#ECTRIMS2021 – Spinal Cord Lesions Predictive of SPMS Conversion in CIS
Editor’s note: The Multiple Sclerosis News Today team is providing in-depth coverage of the virtual 37th Congress of the European Committee for Treatment and Research in Multiple Sclerosis (ECTRIMS), Oct. 13–15. Go here to see the latest stories from the conference.
Lesions in the cervical spinal cord (neck region) at the time of a clinically isolated syndrome (CIS) diagnosis can significantly predict future progression to secondary progressive MS (SPMS), a study shows.
Notably, brain lesions were not as strong predictors of disease progression as those of the cervical spinal cord.
The findings add to prior studies reporting a link between more spinal cord lesions and a higher risk of SPMS conversion, supporting the predictive value of these lesions at CIS diagnosis.
This may help identify patients at higher risk of progression and improve treatment decisions.
The data were shared by Laura Lacruz Ballester, PhD, with the La Fe Health Research Institute, in Spain, at the 37th Congress of the European Committee for Treatment and Research in Multiple Sclerosis (ECTRIMS), held virtually Oct. 13–15.
The oral presentation was titled “Cervical spinal cord T2 lesions independently predict early conversion to secondary progressive multiple sclerosis: a longitudinal 10-year study.”
CIS, a neurologic episode that lasts at least 24 hours, often is the first clinical presentation of multiple sclerosis (MS). Magnetic resonance imaging (MRI) is used routinely to diagnose and monitor the progression of CIS and MS by looking for evidence of inflammation and lesions in the central nervous system (CNS, the brain and spinal cord).
In MRI, a T1 image offers information about current disease activity by highlighting areas of active inflammation, while T2 images provide information about disease burden or lesion load — essentially the total amount of lesion area, both old and new.
Several studies have focused on the identification of predictive markers of disease progression and conversion in CIS patients. The number of T2 lesions in the brain has been studied as a predictor of SPMS, but whether T2 lesions in the cervical spinal cord can predict CIS-to-SPMS conversion remains unknown.
To address this, Lacruz-Ballester and colleagues in Spain retrospectively analyzed MRI and clinical data from 242 CIS patients followed at six Spanish hospitals for at least eight years.

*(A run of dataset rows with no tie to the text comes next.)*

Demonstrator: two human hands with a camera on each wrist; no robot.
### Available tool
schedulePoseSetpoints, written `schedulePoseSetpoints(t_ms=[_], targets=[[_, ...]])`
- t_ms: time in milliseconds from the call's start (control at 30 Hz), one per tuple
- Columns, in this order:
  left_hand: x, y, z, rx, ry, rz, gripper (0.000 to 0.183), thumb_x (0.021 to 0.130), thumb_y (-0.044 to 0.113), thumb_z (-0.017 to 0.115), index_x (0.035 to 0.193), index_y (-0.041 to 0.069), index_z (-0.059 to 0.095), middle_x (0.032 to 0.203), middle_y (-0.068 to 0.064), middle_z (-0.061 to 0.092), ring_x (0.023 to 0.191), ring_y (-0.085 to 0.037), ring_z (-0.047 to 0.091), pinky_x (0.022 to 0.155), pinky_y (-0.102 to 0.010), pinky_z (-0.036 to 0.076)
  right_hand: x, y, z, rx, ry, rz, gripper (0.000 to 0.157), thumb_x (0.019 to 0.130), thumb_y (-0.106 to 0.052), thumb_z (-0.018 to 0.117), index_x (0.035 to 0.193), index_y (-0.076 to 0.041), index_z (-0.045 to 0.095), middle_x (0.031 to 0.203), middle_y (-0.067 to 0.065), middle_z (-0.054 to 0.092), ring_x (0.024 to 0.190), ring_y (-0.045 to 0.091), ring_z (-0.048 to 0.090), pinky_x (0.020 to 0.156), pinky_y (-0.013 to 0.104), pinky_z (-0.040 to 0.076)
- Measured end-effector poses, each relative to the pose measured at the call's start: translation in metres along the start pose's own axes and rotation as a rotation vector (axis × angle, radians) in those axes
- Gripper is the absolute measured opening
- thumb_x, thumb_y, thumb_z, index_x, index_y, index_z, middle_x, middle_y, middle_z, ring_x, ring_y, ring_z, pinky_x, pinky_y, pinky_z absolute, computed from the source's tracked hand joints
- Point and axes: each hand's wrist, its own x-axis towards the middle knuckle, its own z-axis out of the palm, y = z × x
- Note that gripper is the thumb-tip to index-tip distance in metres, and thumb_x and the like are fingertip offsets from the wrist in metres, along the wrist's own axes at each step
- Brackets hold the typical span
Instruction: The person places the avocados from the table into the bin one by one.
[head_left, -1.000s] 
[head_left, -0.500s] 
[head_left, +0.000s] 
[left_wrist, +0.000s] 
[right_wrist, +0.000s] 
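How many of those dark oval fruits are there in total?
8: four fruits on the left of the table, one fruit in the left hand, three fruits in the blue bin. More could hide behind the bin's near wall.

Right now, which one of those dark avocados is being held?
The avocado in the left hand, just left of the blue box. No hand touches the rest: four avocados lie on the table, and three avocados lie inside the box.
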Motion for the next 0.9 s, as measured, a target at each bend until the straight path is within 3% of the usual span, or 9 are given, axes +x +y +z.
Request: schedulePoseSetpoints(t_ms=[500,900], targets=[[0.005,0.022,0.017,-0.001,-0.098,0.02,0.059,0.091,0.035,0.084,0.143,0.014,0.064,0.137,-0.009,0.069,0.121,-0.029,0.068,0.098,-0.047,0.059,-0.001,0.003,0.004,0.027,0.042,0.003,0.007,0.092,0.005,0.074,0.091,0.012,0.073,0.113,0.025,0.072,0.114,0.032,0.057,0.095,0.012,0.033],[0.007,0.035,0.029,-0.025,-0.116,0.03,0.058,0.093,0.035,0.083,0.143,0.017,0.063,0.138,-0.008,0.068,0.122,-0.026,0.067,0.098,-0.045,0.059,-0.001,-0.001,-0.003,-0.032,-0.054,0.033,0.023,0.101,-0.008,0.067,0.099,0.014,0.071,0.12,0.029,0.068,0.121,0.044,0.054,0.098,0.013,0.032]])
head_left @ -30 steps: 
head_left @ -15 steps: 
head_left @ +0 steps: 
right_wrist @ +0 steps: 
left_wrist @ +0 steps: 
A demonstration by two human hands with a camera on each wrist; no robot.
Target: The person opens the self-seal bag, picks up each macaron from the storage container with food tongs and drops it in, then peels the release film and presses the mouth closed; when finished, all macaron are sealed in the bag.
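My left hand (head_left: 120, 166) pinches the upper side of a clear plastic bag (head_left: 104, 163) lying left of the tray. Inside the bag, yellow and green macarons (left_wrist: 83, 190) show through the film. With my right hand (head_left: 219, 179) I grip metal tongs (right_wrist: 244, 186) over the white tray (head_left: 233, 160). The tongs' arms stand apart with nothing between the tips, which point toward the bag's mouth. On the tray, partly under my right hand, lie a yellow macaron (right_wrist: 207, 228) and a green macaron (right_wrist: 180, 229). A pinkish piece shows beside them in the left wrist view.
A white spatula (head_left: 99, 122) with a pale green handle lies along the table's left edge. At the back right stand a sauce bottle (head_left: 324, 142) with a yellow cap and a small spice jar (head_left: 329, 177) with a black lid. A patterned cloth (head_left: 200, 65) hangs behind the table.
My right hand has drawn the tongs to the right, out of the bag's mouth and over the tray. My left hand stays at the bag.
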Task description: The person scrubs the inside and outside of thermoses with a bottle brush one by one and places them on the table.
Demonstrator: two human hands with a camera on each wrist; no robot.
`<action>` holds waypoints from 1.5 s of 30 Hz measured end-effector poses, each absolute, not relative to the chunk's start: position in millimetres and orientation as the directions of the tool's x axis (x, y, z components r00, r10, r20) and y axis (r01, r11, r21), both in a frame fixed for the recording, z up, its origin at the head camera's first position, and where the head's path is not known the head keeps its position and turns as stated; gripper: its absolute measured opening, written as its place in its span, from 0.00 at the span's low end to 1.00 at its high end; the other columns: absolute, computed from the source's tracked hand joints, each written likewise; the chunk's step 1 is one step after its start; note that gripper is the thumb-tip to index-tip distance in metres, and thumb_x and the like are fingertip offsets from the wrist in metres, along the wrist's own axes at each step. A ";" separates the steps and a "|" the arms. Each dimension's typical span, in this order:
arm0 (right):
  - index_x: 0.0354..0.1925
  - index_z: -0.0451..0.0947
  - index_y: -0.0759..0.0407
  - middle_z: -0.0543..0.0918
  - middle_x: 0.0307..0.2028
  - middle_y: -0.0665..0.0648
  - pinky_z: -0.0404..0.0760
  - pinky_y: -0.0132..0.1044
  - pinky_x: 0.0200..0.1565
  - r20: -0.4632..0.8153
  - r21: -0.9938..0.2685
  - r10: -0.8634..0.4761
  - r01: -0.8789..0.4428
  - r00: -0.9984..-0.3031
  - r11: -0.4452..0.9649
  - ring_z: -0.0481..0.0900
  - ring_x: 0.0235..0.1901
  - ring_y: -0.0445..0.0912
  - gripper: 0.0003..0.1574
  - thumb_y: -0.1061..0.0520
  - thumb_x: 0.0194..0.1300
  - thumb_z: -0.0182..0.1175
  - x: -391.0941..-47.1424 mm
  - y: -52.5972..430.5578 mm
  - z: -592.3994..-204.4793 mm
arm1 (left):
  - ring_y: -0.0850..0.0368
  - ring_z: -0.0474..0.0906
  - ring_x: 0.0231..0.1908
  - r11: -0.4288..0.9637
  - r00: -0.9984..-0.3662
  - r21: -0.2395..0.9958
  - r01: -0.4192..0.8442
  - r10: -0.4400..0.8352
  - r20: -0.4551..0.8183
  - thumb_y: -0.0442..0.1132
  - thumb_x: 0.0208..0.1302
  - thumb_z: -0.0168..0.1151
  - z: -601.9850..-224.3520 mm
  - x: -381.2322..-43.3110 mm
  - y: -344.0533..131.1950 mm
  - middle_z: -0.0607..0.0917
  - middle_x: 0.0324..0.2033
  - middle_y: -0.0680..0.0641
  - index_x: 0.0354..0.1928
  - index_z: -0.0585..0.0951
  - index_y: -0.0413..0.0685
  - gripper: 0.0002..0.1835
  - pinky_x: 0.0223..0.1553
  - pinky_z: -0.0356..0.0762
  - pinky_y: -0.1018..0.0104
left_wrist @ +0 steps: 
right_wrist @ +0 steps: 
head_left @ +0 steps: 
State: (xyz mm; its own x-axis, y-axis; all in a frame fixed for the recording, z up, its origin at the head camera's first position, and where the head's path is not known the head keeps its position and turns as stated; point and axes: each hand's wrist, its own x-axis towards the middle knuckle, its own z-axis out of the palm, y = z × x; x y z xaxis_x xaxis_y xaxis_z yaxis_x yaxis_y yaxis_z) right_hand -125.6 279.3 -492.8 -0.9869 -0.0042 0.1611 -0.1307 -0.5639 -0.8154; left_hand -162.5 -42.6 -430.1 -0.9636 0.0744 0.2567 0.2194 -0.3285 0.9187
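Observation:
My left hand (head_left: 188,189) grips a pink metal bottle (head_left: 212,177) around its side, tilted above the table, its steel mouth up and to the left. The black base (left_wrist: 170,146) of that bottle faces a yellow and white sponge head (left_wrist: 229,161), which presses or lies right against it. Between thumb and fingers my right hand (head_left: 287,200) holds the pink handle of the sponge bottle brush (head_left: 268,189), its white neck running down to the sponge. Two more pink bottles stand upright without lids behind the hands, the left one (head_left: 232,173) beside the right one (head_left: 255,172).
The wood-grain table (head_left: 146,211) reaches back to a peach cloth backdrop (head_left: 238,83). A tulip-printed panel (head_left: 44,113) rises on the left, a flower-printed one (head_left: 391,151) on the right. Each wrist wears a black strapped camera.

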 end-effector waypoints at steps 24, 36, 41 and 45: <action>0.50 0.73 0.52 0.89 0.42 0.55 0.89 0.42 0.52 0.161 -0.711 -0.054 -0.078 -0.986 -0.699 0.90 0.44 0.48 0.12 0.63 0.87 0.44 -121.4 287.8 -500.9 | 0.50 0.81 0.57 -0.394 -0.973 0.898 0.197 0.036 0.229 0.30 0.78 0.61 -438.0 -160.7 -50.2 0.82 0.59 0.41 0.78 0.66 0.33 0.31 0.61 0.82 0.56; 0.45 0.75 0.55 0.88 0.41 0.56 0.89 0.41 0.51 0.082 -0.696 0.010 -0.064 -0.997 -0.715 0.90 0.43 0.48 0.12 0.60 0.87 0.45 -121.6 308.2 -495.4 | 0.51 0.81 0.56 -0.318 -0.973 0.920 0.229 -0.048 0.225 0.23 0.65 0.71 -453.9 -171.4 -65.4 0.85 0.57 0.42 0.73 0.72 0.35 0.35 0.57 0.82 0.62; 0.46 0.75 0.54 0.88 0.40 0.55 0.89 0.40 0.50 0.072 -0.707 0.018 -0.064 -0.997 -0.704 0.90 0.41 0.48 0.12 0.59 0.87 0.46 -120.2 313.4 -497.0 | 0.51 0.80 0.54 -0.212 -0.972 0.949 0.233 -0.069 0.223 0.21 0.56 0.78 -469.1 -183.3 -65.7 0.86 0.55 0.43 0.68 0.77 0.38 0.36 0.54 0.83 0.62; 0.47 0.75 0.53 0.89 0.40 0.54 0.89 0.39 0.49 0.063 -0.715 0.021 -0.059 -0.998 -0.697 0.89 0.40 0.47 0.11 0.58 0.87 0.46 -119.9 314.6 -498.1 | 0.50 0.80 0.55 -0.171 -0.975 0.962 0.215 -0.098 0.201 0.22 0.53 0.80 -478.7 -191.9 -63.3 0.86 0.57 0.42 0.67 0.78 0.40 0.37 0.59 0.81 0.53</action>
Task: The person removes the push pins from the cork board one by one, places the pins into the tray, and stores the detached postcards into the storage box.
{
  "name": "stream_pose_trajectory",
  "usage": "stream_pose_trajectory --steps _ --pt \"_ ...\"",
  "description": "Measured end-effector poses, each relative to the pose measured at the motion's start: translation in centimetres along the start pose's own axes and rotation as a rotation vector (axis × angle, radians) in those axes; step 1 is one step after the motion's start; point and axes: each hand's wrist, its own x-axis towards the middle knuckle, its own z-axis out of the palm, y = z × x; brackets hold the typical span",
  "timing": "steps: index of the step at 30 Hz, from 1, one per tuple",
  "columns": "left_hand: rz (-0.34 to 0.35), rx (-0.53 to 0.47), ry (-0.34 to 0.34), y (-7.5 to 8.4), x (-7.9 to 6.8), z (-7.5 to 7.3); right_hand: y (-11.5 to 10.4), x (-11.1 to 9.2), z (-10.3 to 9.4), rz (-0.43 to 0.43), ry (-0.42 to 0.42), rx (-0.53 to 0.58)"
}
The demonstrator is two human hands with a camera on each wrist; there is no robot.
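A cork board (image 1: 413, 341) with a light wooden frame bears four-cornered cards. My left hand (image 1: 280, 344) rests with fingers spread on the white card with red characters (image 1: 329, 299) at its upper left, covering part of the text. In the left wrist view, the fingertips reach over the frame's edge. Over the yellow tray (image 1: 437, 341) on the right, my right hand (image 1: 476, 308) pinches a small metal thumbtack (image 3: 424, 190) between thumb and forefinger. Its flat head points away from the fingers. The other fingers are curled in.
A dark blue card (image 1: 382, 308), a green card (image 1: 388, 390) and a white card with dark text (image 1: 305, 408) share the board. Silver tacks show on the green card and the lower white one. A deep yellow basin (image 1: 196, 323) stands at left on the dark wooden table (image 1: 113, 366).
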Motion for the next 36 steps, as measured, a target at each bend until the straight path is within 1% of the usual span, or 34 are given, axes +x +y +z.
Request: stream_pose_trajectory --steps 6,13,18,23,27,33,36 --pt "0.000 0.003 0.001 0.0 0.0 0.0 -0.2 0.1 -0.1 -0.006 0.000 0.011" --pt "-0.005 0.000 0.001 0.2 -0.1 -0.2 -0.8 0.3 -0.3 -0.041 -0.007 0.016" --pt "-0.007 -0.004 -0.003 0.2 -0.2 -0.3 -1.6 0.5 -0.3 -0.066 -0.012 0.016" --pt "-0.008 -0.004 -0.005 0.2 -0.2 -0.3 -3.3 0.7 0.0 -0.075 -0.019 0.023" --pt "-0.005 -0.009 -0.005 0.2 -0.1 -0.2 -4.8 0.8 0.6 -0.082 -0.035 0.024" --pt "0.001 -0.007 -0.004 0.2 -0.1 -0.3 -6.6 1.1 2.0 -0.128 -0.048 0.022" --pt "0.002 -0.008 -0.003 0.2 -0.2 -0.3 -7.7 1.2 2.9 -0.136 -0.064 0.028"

Patients’ mean age was 32.3 years, 71.1% were women, and they were followed for a mean of 12.7 years.
All had a brain and cervical spinal cord MRI at diagnosis, were treated according to clinical practice guidelines, and were assessed every three to six months and whenever they experienced a disease relapse.
Two independent neurologists and one neuroradiologist evaluated the participants’ MRIs.
Results showed that 205 patients (85.6%) received treatment, including 87 (42.4%) who started treatment after their first relapse — meaning their treatment started right after the diagnosis of CIS.
Most CIS patients (92.6%) experienced a second relapse, meeting the criteria for clinically definite MS, and 36 of them (14.9%) progressed further to SPMS.
There were no significant differences between patients who converted to SPMS (converters) and those who remained with CIS or relapsing-remitting MS (non-converters) in terms of demographic characteristics and disease duration. The proportion of patients who received treatment at CIS also was similar among both groups.
At CIS presentation, myelitis (spinal cord inflammation) was more common among converters (48.4% vs. 37.9%), while optic neuritis (inflammatory damage to the optic nerve) was more frequent in non-converters (19.7% vs. 6.5%).
Notably, both the presence and number of cervical spinal cord T2 lesions, as well as the number of brain T2 lesions, were significantly higher in patients who converted to SPMS, compared with those who did not.
The presence of oligoclonal bands in the cerebrospinal fluid, the liquid that surrounds the brain and spinal cord, also was significantly more frequent among converters. Oligoclonal bands are bands of proteins called immunoglobulins that indicate CNS inflammation.
When analyzing potential predictors of SPMS progression, the researchers found that brain and spinal cord T2 lesions, as well as oligoclonal bands, were significantly associated with an early SPMS conversion.
However, after adjusting for confounding factors, such as age, sex, and treatment initiation with CIS, spinal cord lesions were the only independent predictor of SPMS conversion; patients exhibiting such lesions at CIS diagnosis were more than two-times more likely to progress to SPMS than those without them.
The findings highlight cervical spinal cord T2 lesions at CIS diagnosis “as a strong predictor of SPMS,” and “should encourage us to study how spinal cord lesions can trigger neurodegeneration process in progressive MS,” Lacruz-Ballester said.
Currently, spinal cord lesions are believed to induce either atrophy, or shrinkage, of the corticospinal tract or a chronic inflammatory mechanism, Lacruz-Ballester noted. The corticospinal tract is a collection of nerve cell fibers that carry movement-related information from the brain to the spinal cord.
These results also “favor the use of high efficacious therapies from disease onset to prevent future disability,” the researchers wrote.